僕らはきっと
柔らかな風が髪をかすめる。
この時期はどこか皆、浮き足立っているように思えてならない。
新生活をスタートする者。新しい環境に身を置く者。

17年目の春。僕は高校2年生になった。

学校に着くと、掲示板の前に人だかりがある。もうクラス分けが発表されているようだ。幼い頃から病気がちで入退院を繰り返して学校にあまり行けていなかったせいか、新学期独特の、和気藹々とした雰囲気には慣れない。遠目でクラスを確認した。1組。教室は2階の1番左端。保健室から近い。何があっても安心だ。とはいえ、なるべく保健室の世話にならないようにしたいが。昨年は4組で保健室まで遠かったため、急に発作が起きた時は辛かった。学校側の配慮だろうか。
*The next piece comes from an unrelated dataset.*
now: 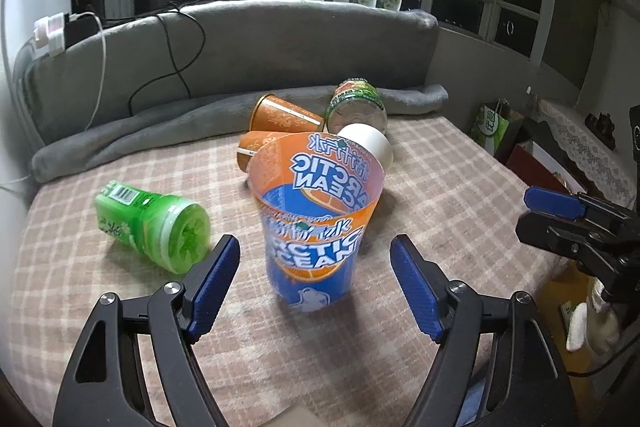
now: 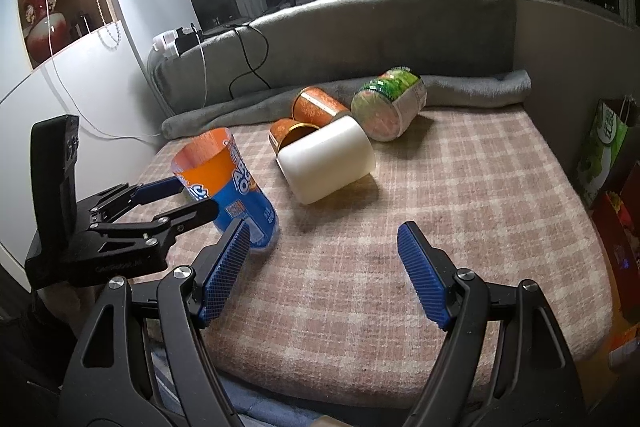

教室へ行くと、同じクラスになったことを喜ぶ同級生の会話で溢れていた。顔見知りがいることがそんなに嬉しいことなのかと不思議に思う。席を確認し、着席して周りを見渡す。昨日、定期検診の時に主治医の青木先生から言われた言葉が頭に浮かんだ。
「本当に、良かった。」
凄く嬉しそうに、そしてしみじみとした声でそう言った。幼い頃から僕の主治医であり、そして父の古くからの友人である青木先生は、いつも僕を気にかけてくれた。発作に苦しむ時も、高熱で意識が混濁する時も、たとえ出勤日でなくともすぐに駆けつけてくれた。青木先生には本当に感謝している。ただ、病気が治ったわけではない。今は寛解状態といって落ち着いているだけだ。またいつ悪化するか分からない。1日何種類もの薬を飲んで、食事制限と運動制限を行う必要がある。だが、病院でずっと寝たきりだった時間を経験してる僕にとって、自由に行動できるだけで天国のようなものだ。中学校までろくに通えなかったからなお、高校生活をまともに送れていることに僕自身が1番驚いている。少しの我慢くらい、容易い御用だ。